• [Work required]:
Before answering, work out how many lines below contain the string "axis"; the reply is that number alone.

• [Data]:
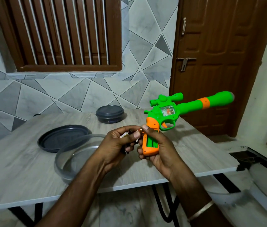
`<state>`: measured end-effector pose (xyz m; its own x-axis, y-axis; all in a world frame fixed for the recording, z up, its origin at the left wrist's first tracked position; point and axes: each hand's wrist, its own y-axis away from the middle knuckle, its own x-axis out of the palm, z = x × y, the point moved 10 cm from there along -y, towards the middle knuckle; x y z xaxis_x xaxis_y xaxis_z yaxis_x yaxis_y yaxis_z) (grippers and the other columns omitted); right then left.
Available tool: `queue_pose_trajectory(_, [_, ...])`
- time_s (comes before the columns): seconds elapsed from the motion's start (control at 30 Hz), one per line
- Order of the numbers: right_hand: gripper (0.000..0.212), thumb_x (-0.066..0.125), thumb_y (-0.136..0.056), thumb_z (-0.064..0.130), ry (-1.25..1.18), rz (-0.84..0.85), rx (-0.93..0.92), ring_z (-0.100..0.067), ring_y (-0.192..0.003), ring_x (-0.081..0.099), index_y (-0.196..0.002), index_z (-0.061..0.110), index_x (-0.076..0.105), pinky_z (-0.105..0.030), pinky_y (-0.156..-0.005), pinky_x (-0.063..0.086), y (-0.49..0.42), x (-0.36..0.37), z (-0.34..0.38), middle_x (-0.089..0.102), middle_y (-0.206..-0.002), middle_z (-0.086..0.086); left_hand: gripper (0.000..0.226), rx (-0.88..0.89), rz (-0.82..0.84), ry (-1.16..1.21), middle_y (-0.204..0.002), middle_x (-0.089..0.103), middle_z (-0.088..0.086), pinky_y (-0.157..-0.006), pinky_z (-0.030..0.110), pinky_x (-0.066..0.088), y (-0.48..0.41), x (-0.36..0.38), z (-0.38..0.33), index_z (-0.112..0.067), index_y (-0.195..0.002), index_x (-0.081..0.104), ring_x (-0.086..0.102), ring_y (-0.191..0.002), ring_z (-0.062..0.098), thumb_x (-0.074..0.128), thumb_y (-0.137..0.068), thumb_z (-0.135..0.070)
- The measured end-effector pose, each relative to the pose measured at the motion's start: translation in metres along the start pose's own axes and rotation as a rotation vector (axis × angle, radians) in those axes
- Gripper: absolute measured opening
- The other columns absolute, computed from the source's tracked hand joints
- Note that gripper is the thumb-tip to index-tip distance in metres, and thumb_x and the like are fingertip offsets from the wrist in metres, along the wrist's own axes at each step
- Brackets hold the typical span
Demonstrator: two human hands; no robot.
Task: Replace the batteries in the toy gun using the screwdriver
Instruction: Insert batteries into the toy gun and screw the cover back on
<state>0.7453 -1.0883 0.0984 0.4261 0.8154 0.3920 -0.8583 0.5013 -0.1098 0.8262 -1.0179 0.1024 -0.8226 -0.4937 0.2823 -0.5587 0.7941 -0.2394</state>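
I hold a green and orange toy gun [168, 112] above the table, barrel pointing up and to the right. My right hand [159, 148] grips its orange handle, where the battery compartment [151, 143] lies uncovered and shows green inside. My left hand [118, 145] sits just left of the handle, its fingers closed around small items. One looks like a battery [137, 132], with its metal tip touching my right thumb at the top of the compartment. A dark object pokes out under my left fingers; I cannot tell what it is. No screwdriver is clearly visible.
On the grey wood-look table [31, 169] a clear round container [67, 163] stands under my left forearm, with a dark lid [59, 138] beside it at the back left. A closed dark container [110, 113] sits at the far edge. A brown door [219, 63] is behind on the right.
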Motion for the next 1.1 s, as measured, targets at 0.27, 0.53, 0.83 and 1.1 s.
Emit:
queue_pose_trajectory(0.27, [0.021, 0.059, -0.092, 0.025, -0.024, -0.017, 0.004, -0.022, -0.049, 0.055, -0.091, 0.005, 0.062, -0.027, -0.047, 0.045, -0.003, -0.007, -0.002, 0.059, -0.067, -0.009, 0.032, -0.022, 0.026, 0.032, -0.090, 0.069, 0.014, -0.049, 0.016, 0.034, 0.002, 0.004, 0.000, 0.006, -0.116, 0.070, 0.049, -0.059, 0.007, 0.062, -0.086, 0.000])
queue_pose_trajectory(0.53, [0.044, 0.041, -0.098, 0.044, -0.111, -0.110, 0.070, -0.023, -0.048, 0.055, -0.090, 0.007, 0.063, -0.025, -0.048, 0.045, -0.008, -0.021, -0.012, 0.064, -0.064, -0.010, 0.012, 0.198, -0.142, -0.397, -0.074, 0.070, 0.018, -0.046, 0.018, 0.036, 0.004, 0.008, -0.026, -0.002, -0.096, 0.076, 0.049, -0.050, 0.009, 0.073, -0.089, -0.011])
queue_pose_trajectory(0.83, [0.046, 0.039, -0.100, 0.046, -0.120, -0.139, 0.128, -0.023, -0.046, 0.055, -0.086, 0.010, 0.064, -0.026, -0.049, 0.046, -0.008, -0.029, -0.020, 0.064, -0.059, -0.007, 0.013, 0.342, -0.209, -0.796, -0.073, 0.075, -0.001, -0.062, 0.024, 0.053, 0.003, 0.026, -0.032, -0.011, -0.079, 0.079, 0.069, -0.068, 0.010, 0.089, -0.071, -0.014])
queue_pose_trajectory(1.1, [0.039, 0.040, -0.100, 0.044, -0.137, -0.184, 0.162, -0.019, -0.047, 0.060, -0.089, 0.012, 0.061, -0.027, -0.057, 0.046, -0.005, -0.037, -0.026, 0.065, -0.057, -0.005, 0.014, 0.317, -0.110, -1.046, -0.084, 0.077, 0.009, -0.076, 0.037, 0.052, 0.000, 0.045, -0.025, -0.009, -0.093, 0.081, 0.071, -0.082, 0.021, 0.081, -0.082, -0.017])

• [Solution for this problem]:
2